Below are some entries. Copy each line in them that holds "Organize".

* * * *

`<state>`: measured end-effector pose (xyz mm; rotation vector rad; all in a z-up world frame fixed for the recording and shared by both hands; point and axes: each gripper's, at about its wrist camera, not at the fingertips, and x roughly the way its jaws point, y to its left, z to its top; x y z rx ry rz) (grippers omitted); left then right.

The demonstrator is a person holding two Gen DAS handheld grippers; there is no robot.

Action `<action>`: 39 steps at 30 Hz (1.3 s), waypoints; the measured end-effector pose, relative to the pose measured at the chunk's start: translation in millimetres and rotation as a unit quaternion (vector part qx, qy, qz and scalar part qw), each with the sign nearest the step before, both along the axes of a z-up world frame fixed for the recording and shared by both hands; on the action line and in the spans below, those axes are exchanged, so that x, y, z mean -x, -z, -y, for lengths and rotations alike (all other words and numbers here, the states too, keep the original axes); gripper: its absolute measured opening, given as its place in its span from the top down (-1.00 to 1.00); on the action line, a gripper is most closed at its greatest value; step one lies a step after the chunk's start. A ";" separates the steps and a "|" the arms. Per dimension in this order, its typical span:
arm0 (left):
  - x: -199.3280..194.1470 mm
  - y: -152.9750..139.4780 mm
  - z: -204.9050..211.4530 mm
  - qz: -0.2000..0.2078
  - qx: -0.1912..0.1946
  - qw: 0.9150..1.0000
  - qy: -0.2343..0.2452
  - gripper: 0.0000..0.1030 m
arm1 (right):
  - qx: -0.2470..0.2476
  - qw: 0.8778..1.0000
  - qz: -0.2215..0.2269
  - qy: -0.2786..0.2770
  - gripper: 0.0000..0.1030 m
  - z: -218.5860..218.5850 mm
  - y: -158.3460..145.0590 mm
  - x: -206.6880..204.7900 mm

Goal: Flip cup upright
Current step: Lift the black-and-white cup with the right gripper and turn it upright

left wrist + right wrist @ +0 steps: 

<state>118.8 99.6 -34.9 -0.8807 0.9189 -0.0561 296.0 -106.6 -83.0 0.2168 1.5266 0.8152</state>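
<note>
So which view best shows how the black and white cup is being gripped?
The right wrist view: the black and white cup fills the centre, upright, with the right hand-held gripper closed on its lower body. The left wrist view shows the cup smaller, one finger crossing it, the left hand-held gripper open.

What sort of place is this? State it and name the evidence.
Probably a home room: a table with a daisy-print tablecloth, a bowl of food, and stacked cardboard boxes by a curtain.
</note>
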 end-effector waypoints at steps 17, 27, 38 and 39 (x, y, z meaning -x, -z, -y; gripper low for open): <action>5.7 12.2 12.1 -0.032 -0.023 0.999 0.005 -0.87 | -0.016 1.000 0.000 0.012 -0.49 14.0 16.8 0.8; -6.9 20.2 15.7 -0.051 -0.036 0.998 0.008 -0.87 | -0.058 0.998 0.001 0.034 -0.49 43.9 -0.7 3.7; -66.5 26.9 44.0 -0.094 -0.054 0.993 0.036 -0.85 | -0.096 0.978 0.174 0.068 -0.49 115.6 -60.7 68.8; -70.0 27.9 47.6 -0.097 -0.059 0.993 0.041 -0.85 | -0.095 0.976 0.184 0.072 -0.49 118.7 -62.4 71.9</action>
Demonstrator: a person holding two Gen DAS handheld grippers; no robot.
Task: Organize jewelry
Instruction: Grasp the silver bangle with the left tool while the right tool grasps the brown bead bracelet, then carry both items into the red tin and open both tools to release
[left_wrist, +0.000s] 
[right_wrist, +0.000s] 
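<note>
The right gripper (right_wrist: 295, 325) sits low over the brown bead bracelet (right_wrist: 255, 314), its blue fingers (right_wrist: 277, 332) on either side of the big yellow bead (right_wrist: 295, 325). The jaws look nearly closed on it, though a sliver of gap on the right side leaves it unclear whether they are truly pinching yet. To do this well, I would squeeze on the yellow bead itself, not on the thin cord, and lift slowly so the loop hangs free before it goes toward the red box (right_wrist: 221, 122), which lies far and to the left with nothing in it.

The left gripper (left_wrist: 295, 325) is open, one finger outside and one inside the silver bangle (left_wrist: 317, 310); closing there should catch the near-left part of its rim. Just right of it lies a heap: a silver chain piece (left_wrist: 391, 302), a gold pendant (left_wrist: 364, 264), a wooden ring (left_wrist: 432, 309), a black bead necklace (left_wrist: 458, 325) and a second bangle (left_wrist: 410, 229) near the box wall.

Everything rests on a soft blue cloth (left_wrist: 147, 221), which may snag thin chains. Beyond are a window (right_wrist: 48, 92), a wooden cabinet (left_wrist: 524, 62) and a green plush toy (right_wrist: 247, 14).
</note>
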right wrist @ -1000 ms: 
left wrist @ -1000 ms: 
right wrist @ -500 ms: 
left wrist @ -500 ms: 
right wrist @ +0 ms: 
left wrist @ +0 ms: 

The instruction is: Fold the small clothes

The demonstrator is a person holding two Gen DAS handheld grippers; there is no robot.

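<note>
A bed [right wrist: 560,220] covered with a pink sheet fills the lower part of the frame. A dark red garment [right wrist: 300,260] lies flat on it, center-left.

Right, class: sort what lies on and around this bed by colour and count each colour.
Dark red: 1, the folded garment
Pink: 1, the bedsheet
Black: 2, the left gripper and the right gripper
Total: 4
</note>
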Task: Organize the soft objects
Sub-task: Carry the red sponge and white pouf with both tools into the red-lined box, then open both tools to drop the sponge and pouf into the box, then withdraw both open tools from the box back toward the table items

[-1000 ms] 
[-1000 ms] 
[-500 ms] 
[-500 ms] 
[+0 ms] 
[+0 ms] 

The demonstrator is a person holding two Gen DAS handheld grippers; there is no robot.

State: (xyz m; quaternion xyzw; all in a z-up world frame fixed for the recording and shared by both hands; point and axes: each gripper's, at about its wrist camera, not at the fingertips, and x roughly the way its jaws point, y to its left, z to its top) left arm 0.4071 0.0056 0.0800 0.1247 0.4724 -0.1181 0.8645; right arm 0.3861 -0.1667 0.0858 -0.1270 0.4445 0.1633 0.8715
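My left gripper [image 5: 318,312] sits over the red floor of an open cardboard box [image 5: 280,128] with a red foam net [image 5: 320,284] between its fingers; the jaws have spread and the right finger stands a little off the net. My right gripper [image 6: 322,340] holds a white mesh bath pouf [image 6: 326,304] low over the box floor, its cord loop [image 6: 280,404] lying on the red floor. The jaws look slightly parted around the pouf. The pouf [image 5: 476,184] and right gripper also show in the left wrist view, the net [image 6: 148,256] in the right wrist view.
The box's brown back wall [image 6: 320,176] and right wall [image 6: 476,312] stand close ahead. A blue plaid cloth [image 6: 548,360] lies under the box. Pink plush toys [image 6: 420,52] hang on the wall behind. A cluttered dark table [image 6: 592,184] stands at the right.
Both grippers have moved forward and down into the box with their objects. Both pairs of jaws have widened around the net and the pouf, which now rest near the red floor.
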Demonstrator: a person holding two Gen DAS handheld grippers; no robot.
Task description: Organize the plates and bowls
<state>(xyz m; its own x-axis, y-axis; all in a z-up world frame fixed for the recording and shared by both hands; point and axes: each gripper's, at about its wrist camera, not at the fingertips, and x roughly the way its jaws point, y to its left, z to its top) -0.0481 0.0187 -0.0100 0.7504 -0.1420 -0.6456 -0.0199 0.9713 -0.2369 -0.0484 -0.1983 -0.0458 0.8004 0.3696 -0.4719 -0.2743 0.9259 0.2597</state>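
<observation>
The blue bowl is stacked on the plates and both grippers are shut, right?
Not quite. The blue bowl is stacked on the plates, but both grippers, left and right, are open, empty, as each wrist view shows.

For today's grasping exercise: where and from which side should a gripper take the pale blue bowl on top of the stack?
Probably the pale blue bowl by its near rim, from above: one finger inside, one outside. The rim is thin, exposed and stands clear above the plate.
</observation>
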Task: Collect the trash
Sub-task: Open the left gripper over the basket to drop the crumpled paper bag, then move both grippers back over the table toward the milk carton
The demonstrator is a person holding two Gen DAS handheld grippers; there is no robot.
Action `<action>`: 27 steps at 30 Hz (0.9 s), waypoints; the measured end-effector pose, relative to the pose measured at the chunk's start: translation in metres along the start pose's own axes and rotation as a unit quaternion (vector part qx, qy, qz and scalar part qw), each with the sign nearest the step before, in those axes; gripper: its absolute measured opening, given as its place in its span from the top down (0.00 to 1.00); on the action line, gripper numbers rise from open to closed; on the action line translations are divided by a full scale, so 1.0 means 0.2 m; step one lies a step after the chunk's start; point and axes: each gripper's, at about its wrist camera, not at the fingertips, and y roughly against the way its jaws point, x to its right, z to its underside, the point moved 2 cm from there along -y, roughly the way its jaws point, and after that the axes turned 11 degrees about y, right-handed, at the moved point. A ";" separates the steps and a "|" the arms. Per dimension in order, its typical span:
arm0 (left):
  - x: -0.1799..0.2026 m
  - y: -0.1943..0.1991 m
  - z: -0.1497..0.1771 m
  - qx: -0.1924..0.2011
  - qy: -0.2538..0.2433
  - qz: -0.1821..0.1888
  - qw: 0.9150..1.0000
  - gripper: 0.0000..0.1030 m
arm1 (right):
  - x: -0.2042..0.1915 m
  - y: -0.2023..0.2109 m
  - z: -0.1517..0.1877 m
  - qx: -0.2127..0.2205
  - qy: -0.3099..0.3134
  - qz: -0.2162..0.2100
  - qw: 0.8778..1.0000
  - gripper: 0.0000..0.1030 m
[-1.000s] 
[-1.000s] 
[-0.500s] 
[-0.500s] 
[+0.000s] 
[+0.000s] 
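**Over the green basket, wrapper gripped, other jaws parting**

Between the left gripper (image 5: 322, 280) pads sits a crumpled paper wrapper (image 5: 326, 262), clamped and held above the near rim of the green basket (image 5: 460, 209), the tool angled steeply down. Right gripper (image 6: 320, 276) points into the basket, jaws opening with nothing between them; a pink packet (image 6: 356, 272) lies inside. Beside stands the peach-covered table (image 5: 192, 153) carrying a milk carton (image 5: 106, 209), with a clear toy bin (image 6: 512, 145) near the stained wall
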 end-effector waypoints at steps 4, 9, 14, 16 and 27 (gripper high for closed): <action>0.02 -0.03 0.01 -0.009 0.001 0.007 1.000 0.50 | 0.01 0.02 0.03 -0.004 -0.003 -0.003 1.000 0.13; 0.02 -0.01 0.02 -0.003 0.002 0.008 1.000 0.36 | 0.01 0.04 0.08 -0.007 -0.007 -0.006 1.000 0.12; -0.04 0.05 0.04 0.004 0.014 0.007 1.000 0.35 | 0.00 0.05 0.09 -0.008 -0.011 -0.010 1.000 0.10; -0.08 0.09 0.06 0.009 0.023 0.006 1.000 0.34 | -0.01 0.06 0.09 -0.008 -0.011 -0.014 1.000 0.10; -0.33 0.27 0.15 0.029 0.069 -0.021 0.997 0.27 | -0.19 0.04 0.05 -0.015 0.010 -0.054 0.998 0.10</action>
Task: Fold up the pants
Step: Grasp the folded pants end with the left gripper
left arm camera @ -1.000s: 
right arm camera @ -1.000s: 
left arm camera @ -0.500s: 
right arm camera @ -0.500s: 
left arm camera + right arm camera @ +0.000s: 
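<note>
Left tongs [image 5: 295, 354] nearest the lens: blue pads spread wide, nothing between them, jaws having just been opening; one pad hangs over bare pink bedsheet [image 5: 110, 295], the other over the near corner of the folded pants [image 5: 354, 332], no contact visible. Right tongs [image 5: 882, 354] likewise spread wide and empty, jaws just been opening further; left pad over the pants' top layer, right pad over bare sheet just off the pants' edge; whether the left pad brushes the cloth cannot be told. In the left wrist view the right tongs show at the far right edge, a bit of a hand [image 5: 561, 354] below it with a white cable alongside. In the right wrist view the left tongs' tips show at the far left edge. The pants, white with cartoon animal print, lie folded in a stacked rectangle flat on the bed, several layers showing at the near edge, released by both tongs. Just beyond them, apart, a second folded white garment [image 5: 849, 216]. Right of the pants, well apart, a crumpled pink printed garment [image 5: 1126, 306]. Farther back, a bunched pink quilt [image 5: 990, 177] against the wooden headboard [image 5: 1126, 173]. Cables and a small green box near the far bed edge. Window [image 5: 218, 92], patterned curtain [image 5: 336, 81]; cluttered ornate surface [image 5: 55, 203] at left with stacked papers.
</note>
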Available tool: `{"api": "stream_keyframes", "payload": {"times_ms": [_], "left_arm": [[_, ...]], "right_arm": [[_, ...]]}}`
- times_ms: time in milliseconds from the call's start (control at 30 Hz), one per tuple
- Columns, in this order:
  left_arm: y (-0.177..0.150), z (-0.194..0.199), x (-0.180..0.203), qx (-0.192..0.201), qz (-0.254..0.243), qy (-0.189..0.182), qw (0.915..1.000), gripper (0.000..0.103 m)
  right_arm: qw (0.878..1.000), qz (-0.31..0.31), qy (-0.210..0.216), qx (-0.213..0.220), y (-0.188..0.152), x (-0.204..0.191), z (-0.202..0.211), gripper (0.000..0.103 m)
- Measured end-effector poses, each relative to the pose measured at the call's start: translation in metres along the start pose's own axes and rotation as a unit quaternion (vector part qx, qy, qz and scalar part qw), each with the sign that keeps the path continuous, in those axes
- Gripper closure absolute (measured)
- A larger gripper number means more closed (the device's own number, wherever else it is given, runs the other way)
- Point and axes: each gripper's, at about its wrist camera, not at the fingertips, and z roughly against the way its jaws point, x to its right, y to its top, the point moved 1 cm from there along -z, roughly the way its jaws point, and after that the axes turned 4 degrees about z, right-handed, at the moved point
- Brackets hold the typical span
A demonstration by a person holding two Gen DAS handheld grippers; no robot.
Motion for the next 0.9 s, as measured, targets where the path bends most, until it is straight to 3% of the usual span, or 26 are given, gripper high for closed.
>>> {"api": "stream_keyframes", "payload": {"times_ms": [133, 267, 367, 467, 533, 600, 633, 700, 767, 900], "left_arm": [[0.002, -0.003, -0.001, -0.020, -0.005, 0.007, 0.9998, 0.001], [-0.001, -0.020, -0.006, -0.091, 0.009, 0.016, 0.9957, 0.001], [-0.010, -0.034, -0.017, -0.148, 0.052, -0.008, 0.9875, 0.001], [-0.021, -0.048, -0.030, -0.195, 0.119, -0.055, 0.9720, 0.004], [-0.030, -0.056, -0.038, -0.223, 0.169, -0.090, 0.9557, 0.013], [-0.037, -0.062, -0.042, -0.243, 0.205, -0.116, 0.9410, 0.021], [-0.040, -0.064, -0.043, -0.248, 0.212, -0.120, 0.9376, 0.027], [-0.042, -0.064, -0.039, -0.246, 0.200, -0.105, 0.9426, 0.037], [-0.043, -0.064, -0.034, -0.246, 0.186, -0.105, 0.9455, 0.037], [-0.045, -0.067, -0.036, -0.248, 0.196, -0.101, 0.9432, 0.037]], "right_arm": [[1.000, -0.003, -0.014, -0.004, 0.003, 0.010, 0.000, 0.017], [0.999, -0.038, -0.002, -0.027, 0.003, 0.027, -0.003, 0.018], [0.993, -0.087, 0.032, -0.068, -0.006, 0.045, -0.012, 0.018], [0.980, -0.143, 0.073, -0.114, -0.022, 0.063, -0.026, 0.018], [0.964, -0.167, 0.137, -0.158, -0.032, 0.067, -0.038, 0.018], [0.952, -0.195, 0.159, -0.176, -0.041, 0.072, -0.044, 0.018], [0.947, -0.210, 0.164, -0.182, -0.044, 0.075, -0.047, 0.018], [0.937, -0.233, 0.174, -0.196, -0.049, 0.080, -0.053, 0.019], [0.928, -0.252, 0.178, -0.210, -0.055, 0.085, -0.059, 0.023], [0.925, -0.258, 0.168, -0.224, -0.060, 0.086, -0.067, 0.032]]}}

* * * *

Written response:
Task: Organize jewelry
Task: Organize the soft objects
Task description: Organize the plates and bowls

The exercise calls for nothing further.